**About this exercise**
Copy exactly the lines of the material below, starting with the first and including the line that holds "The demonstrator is".

————

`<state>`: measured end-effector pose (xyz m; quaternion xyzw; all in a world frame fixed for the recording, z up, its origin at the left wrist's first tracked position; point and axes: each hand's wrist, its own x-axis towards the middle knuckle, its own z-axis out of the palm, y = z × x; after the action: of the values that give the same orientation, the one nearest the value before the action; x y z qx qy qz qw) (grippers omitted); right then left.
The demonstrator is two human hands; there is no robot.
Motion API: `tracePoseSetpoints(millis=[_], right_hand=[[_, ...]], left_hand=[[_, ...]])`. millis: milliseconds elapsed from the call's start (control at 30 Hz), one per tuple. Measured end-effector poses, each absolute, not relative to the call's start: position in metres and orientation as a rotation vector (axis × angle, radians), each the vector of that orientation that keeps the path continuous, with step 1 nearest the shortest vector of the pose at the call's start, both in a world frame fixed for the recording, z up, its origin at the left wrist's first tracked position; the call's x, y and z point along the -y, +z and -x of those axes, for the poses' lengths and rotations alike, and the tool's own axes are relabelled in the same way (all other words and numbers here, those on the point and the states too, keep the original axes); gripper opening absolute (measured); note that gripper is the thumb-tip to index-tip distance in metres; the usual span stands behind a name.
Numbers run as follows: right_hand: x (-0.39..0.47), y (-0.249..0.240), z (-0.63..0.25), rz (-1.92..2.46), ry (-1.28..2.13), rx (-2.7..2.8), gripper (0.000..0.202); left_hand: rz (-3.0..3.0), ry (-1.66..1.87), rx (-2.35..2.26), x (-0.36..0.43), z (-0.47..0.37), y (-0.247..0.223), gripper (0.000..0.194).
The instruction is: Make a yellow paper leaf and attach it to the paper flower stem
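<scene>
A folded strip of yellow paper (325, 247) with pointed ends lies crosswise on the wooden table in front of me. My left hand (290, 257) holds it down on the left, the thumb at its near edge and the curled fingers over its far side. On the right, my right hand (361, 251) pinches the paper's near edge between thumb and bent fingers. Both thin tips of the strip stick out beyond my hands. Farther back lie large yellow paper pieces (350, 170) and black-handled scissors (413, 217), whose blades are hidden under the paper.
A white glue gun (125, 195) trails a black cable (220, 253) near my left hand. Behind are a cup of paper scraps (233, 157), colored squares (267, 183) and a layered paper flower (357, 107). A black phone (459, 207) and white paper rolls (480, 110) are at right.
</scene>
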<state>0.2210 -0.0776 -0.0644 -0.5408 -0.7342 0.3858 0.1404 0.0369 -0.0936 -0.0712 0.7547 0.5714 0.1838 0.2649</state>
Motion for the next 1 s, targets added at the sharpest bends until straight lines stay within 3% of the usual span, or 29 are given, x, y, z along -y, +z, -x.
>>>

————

**Written solution**
`<state>`: measured end-effector pose (xyz m; quaternion xyzw; all in a world frame fixed for the recording, z up, its origin at the left wrist's first tracked position; point and axes: each hand's wrist, its own x-axis towards the middle knuckle, its own z-axis out of the palm, y = z × x; after the action: of the values that give the same orientation, the one nearest the value before the action; x y z qx qy qz qw) (grippers omitted); right then left.
The demonstrator is two human hands; there is no robot.

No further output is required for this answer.